As was mentioned above, chunking plays a crucial role in a
wide range of cognitive phenomena. We focused on chunking
in concept learning/categorisation as this field is particularly
complex, and, “in some way, everything is concepts”
(Murphy, 2002, p. 3).
What are concepts? One definition is that concepts are
“mental representations of classes of things”, with “classes of
things“ themselves being categories (Murphy, 2002).
Historically, the psychological literature on concept formation
was dominated by formal models that operated on artificial
categories with a few and often binary dimensions (e.g.,
Anderson, 1991; Love, Medin, & Gureckis, 2004; Nosofsky,
2011), or natural categories that were pre-processed (into a
few and often binary dimensions) (e.g., Nosofsky et al., 2017;
Nosofsky et al., 2018). This led to reformulating the definition
of concepts as either prototypes (summary descriptions)

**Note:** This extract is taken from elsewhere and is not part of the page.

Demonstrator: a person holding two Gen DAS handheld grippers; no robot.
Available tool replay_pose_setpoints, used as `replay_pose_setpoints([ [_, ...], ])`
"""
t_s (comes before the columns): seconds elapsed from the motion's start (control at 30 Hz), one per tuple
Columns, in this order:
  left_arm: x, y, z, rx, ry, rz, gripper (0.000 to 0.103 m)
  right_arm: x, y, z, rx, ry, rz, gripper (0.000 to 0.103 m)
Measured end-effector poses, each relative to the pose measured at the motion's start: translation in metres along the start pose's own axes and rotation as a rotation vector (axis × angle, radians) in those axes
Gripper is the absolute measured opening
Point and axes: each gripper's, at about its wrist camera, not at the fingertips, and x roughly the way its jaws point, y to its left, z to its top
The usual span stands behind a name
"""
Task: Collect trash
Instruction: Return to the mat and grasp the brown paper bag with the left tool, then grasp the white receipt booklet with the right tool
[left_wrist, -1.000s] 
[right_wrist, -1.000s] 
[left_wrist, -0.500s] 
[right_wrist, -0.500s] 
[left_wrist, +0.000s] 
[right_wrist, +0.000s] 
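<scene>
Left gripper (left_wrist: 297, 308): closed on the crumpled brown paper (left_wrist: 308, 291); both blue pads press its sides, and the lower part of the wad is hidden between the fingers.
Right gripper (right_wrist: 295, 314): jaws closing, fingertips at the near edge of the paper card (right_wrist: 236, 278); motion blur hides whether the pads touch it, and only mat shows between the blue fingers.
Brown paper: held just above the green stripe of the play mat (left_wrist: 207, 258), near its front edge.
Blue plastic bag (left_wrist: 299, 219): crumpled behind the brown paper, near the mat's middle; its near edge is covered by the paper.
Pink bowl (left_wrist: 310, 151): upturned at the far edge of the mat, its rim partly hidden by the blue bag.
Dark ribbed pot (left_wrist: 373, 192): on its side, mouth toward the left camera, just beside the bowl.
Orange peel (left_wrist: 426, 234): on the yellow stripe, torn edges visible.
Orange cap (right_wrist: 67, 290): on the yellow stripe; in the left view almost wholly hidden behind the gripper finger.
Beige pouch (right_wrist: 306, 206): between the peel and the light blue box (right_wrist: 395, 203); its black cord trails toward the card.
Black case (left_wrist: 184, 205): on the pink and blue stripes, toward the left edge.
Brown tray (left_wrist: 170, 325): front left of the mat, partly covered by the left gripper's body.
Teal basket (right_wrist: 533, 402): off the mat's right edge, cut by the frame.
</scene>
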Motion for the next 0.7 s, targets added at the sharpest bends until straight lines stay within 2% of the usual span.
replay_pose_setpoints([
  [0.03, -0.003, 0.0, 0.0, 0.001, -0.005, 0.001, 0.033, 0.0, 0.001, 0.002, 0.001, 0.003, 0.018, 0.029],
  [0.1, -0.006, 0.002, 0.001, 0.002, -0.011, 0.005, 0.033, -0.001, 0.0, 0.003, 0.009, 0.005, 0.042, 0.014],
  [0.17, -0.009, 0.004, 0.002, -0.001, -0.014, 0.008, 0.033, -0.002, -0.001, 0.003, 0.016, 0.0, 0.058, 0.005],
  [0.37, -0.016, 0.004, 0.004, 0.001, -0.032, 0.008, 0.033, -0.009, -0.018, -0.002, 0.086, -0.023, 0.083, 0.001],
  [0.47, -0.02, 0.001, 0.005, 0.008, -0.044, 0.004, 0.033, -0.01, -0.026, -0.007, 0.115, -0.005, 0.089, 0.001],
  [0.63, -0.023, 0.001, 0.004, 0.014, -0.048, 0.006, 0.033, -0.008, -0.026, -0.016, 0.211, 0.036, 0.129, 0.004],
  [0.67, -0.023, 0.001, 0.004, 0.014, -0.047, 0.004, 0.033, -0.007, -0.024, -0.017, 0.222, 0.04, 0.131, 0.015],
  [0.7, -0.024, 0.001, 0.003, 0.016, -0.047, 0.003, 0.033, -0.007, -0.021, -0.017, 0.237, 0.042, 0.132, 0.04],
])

(Frixione & Lieto, 2012), clusters of specific instances
(exemplars) (Nosofsky, 2011), or clusters based on Bayesian
inference (Anderson, 1991) and other clustering algorithms
(Murphy, 2002). More recently, a number of psychological
deep learning models moved towards processing raw natural
categories, for example, classifying real-life images using
their pixel data (Battleday et al., 2020; Sanders & Nosofsky,
2020), or finding false sentences (e.g., “fur has cat”) in a
natural language text (Bhatia & Richie, 2022). Moreover,
Battleday et al. (2020) concluded that intuitions about theory
and model performance for low-dimensional categories do not
transfer to higher-dimensional ones.
Chunking theory’s CHREST has also been used to model
concept learning in tasks with high-dimensional real-life
complexity. One CHREST model was able to categorise novel
chess positions as one of two types of opening a French, or
a Sicilian (in chess, an opening concerns the first 10-20 moves
of a game, with there being billions of potential different
sequences of moves) (Lane & Gobet, 2012b). A more recent
CHREST model was able to categorise novel literature pieces
and music scores by predicting their respective author or
composer (Bennett et al., 2020). The latter model was also
notable for being domain general. For example, while the
chess model relied on chess-specific heuristics/mechanisms
that were hand-crafted by a chess expert (e.g., one of the
heuristics guided model’s attention towards chess pieces
under attack), the literature and music categorisation did not
have such pre-built knowledge structures and feature
detectors. Instead, the model automatically formed chunking
hierarchies during the learning phase (exposure to different
literature and music pieces). During the test phase, the model
automatically activated the largest of the formed chunks to
“vote” for a category. In broader terms, this meant that a
concept (e.g., a mental representation such as “Mozart” or
“Homer”) was a collection of chunks in a cognitive LTM-like
structure as operationalised by chunking theory’s CHREST.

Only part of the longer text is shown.